Why Did Lazarus Have To Die?
I’ve been reading Eric Metaxas’s Miracles again and there’s a section where he addresses the miracle of Jesus raising Lazarus from the dead. And Metaxas really made me think. Why did Lazarus have to die anyway? Why did Lazarus have to endure the suffering? Why was it necessary for his family to mourn? I mean, Jesus could have shown up earlier and healed him as he did for so many. But he didn’t. So Lazarus suffered–and died.
By the time Jesus got there his sisters and his friends were weeping. And in answer to anyone who would say that God is some sort of impersonal metaphysical force, Jesus, God incarnate, was overcome with grief himself. And he wept for his friend, and for his friend’s family, and for his friend’s friends. Jesus wept. (John 11:35)
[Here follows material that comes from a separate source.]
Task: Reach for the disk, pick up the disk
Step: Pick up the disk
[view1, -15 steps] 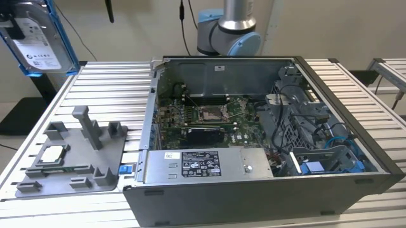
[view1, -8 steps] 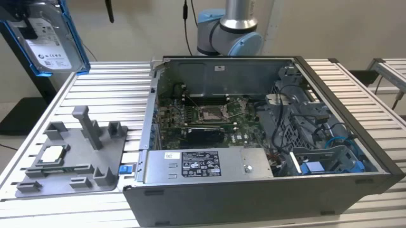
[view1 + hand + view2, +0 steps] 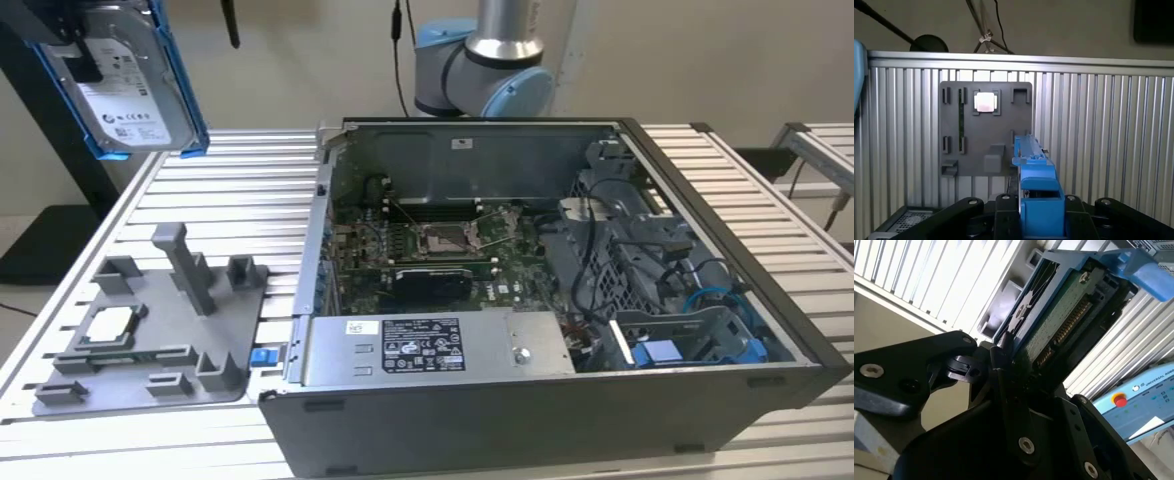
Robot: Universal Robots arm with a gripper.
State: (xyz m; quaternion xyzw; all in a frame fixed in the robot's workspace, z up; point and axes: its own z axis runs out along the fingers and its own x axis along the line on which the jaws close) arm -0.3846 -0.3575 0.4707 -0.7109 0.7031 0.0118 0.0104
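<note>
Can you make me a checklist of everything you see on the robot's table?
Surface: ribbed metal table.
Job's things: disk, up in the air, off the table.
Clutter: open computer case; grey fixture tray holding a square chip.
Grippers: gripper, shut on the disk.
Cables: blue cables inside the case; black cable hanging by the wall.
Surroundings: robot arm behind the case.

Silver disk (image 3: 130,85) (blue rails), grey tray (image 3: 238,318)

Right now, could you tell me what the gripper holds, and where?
The gripper holds the disk in the air, clamped at one end of its blue-railed frame.
</note>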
Lazarus, Jesus’ friend, had been dead for four days. Four days. That’s significant because there was this idea in Jewish culture at the time, that when a person died their spirit hung around for three days. And here we find Lazarus dead beyond that time period. In fact when Jesus directed the men to remove the stone that sealed the tomb, Lazarus’s sister Martha protested.
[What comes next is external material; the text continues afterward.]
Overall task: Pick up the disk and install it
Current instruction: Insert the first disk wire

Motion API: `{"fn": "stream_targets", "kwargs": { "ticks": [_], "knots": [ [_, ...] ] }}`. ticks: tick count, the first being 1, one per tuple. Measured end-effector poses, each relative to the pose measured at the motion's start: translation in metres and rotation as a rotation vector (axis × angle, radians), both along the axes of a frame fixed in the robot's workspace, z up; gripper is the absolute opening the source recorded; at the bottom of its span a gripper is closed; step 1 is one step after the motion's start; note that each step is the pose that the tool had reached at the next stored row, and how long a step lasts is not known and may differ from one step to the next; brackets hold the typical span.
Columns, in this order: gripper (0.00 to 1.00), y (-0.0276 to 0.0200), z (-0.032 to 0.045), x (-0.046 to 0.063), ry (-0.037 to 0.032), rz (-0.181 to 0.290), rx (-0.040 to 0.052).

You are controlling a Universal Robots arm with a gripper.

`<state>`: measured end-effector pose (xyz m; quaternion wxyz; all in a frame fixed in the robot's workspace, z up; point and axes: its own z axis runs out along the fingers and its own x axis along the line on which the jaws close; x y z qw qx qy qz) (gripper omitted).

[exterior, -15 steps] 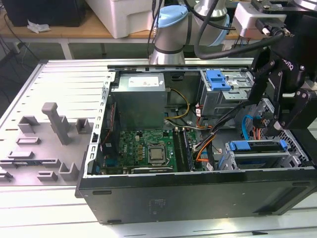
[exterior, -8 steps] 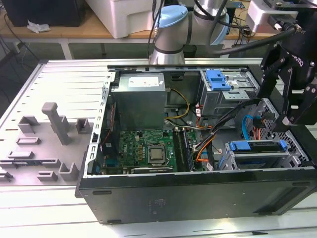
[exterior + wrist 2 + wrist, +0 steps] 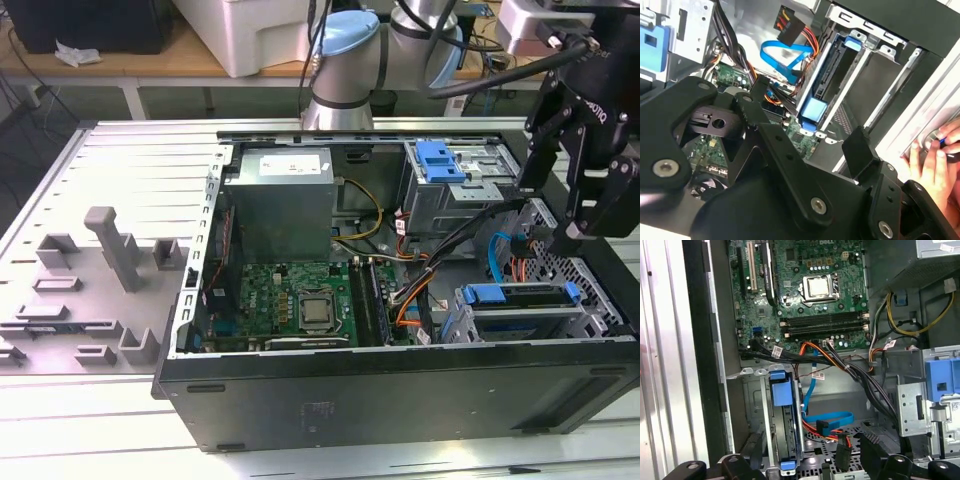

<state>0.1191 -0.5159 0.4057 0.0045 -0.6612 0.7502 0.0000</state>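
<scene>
- The grey slatted table (image 3: 120,160) carries everything; moulded grey fixtures (image 3: 110,245) stand on it toward the exterior view's left.
- An open black computer case (image 3: 400,400) lies on its side on the table, its inside facing up.
- The robot arm (image 3: 345,60) rises behind the case and reaches over toward the exterior view's right.
- A grey power-supply box (image 3: 280,205) fills the far corner of the case, above the green motherboard (image 3: 290,295) with its bare processor socket (image 3: 317,312).
- The gripper (image 3: 809,117) hangs over the drive-bay end of the case, at the exterior view's right. Its claw is spread wide and holds nothing; the black fingers (image 3: 860,145) stand well apart with only air between them.
- The disk (image 3: 520,295) sits on edge in the metal drive cage at the near corner of the case, its blue carrier rail uppermost. In both wrist views it is slotted between the cage walls, below the spread fingers and not touching them.
- A blue latch piece (image 3: 440,160) rests on the upper drive cage, well apart from the disk.
- A flat blue cable (image 3: 832,417) loops beside the disk, among orange and black wires.
- A person's hand (image 3: 935,160) rests outside the case wall in the second wrist view.
</scene>
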Motion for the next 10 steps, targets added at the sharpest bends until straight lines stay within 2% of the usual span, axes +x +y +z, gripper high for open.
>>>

“Hang on, he’s been dead for four days. He’s been decomposing,” she said, “Lord, by this time there will be a stench.”
But Jesus went ahead with it anyway.
He prayed out loud, not so God could hear him, but for the benefit of the people there.
And Lazarus walked out of that tomb.
And here’s where I have to ask: Why? Why was that necessary? Why did Lazarus and the people who loved him have to suffer that way? Why couldn’t Jesus have just healed him?
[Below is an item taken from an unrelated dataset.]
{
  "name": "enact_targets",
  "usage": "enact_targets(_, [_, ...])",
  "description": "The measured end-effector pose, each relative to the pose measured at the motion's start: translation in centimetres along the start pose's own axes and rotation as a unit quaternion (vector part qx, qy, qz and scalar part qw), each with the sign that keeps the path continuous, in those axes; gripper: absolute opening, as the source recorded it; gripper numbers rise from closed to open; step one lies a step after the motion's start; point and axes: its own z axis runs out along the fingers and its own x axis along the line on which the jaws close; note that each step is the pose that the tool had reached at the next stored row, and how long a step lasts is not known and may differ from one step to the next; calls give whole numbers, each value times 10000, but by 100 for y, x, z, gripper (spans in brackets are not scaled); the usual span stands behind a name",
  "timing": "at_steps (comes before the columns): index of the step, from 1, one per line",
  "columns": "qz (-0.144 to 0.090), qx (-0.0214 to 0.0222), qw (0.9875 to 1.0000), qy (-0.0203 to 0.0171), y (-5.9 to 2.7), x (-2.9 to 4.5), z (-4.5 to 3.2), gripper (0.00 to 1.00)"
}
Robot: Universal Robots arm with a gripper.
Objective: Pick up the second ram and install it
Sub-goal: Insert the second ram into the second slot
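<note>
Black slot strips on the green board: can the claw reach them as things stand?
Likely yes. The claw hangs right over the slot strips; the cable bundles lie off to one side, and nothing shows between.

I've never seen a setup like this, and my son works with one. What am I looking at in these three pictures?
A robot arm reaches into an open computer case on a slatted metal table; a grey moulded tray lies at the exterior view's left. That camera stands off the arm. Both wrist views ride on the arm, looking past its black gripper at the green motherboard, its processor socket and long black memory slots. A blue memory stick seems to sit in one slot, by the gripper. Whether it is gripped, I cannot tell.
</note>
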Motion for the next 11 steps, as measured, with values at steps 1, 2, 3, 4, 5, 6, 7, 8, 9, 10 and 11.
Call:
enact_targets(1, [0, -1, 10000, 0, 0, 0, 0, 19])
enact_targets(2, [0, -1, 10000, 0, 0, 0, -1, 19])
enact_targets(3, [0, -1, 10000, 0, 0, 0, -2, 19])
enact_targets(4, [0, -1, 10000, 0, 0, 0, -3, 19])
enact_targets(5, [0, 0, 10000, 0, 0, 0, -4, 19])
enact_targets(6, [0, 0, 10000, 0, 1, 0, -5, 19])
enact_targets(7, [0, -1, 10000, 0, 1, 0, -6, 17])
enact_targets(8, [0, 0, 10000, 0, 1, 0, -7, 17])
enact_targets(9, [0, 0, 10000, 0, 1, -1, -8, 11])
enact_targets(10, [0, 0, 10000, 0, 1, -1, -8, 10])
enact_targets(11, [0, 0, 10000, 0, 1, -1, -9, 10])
And the answer is found when we ask the question: What would have happened if God didn’t work it out that way? Think this through with me. What would have happened had Jesus shown up a week or so earlier and just healed Lazarus as he had for so many others? For one thing, we wouldn’t even be talking about this right now. That healing would just be a footnote in the scripture if it was mentioned at all.
But the way He worked it out, God and Jesus were glorified in amazing fashion. The miracle of Lazarus’s resurrection was one of the pinnacles of Jesus’ ministry. And there’s also the great message of the miracle. God and Jesus used Lazarus’s resurrection to communicate to us, to say to us:
“I am the resurrection and the life; he who believes in Me will live even if he dies, and everyone who lives and believes in Me will never die.” (John 11:21-26)
So yes Lazarus suffered. And yes so did his family and friends. Even Jesus suffered and grieved at his passing.
But I’m betting Lazarus would say, “It was worth it.”
Why Do I Have To Suffer?
Why do you have to suffer? And why do I? When Lazarus suffered there was a Divine purpose behind it. And the same is true when you or I suffer too. When our heart is broken, or when our health is broken, or when our finances are broken, we may not understand it at the time. We may not even understand it this side of heaven. But there are reasons.
One reason is that when we’re breezing through life people don’t see Christ. It’s when we’re suffering that people see the Spirit of Jesus in us. It’s when we’re suffering that Jesus is glorified in a way that attracts people to Him. That alone is reason enough.
But there’s another reason too. And it has to do with the depth of our relationship with our Father. I don’t know about you but when I’m on a roll I don’t want to stop rolling. I don’t want to stop rolling long enough to pray. I don’t want to stop rolling long enough to read His word. I have no desire to take the time to connect with Him in a deep and meaningful way. It’s when I’m hurting that I take the time to go deep with God in prayer. It’s when I’m hurting that I go the deepest in His scriptures.
Suffering cultivates intimacy with Christ.
I’m reminded of Paul and how he prayed three times for God to heal him. But God said no. Because God saw more value in Paul’s life with that thorn in his flesh than if he lived without it. Sometimes our connection with Him is so much stronger with that trial that our life is more meaningful with our suffering than it is without it. His strength is made perfect in our weakness. (2 Corinthians 12:8-9)
Lazarus suffered and died for God’s purposes.
We suffer for God’s purposes too. And I think I’d rather suffer and remain closer to Him than to live without that trial and drift away from His presence. In a temporal material sense I don’t like it. But from the perspective of relationship with our eternal Creator, I can’t see trading away that depth for a downhill path without pain.
Like Lazarus, I would say,
It’s worth it.
If you let your suffering draw you closer to Christ, maybe you will say the same.